Claramente fue una mala idea, y el chinchón que todavía sobrevive en mi frente es testigo de ello.
En otra ocasión, un par de años después, fui con mi mamá a la gasolinera. Nos bajamos del carro para llenar el tanque y vi un drenaje con rejilla de metal en el piso, a la par del carro. Recuerdo haberme quedado viéndolo y preguntarme si mi pierna cabría allí. Y claro que cabía. El problema fue tratar de sacarla. Para no hacerles la historia larga, los trabajadores finalmente lograron liberarme, pero no sin un par de moretes y raspones como recuerdo.

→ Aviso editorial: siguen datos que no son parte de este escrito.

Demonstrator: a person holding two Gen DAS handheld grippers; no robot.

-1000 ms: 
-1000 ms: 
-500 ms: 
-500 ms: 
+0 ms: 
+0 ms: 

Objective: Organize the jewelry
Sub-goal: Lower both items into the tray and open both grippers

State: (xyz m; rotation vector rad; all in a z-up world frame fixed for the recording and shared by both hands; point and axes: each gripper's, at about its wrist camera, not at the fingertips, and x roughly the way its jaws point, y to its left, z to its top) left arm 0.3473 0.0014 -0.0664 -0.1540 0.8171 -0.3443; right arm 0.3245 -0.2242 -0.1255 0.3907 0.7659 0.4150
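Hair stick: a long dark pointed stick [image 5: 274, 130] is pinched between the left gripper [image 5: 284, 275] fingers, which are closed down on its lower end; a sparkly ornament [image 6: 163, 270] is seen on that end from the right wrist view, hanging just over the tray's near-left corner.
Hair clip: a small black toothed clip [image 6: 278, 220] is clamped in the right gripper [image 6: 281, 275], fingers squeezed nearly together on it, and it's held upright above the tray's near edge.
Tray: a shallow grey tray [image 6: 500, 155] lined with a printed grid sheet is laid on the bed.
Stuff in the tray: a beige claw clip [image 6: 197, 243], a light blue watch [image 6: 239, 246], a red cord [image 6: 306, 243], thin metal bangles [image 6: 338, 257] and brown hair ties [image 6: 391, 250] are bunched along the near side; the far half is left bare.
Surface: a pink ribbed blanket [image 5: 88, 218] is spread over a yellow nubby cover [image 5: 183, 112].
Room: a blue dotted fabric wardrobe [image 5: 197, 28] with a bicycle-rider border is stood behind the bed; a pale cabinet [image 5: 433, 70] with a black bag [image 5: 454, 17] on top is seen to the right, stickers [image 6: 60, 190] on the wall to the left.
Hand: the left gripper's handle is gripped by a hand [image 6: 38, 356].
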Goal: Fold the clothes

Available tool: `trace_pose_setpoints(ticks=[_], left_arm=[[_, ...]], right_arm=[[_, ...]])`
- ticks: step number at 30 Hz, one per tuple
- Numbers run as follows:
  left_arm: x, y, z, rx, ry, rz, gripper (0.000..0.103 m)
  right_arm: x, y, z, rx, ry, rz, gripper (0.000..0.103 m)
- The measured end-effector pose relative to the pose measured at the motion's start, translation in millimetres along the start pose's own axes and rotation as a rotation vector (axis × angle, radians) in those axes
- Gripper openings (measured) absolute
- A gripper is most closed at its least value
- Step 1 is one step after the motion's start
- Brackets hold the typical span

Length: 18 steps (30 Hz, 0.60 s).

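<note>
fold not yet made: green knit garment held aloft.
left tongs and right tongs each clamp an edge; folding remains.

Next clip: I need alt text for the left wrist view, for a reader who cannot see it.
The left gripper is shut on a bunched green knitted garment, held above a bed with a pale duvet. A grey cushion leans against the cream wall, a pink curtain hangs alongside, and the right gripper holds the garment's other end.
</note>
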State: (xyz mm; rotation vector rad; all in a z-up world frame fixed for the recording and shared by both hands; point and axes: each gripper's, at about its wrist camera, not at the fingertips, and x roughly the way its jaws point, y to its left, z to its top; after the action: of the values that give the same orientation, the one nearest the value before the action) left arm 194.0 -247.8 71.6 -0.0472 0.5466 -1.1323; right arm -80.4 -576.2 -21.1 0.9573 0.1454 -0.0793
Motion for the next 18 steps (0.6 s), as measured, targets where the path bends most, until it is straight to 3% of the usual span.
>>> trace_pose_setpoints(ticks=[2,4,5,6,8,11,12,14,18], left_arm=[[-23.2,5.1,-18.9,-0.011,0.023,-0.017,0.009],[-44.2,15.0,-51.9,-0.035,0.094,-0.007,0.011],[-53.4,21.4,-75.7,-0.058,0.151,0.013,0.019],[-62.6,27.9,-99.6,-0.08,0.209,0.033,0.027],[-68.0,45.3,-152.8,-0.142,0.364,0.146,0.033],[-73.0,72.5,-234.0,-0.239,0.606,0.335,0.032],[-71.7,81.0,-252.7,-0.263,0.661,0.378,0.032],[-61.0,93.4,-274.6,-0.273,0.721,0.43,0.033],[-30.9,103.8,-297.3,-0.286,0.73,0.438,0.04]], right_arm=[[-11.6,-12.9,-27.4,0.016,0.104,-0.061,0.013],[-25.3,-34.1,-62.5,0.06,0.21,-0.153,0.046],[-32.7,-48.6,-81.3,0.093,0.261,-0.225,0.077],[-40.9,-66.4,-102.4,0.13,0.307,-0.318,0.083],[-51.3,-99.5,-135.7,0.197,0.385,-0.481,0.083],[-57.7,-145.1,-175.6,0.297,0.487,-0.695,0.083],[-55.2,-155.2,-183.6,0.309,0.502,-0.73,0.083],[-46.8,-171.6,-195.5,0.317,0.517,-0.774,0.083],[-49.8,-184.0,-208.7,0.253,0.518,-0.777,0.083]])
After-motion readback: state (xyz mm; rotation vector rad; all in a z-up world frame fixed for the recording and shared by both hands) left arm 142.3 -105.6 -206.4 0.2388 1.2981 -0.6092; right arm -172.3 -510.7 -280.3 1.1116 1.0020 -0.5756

Y así hay muchas historias, de las cuales puedo recordarme con mucho detalle. Yo necesitaba comprender cómo funcionaba el mundo. Quizá sigo haciéndolo, solo que ahora temo un poco más a las consecuencias de mis experimentos.
Últimamente, ésta ha sido una reflexión importante. ¿Cuántas veces hemos escuchado frases sobre no desaprender habilidades que los niños tienen, como la capacidad del asombro o la inocencia?
Pero, ¿qué pasa con la curiosidad? Ésta muchas veces es vista incluso con una connotación negativa. “Es muy shute”, o “todo quiere/necesita saberlo”.
En mi opinión, la curiosidad es igual e incluso más importante que las otras dos. Es quien nos motiva a arriesgarnos a probar cosas nuevas, a ser creativos y a aprender. Su recompensa suele ser el mismo estado de exploración.
Nos impulsa a buscar soluciones a los problemas, a desarrollar nuestro pensamiento abstracto y nuestras capacidades de liderazgo. Es gracias a ella que hemos podido evolucionar, ya que está intrínsecamente relacionada con el aprendizaje. Su importancia radica en que predispone al pensamiento, permitiénonos ser más receptivos.
Así que, como reto de estos meses, me he propuesto practicar mi curiosidad. Quiero leer más sobre temas diversos, no sólo aquellos a los que normalmente recurro. Pretendo también evitar etiquetar algo como “aburrido” antes de darme la oportunidad de explorarlo y, especialmente, preguntarme constantemente sobre todo aquello que me rodea.
Los invito a unirse a mi ejercicio, seamos más curiosos, busquemos los qués, cuándos, dóndes, cómos y por qués. Recordemos que sin sed de conocimiento, en el mundo no habría progreso, ni esperanza.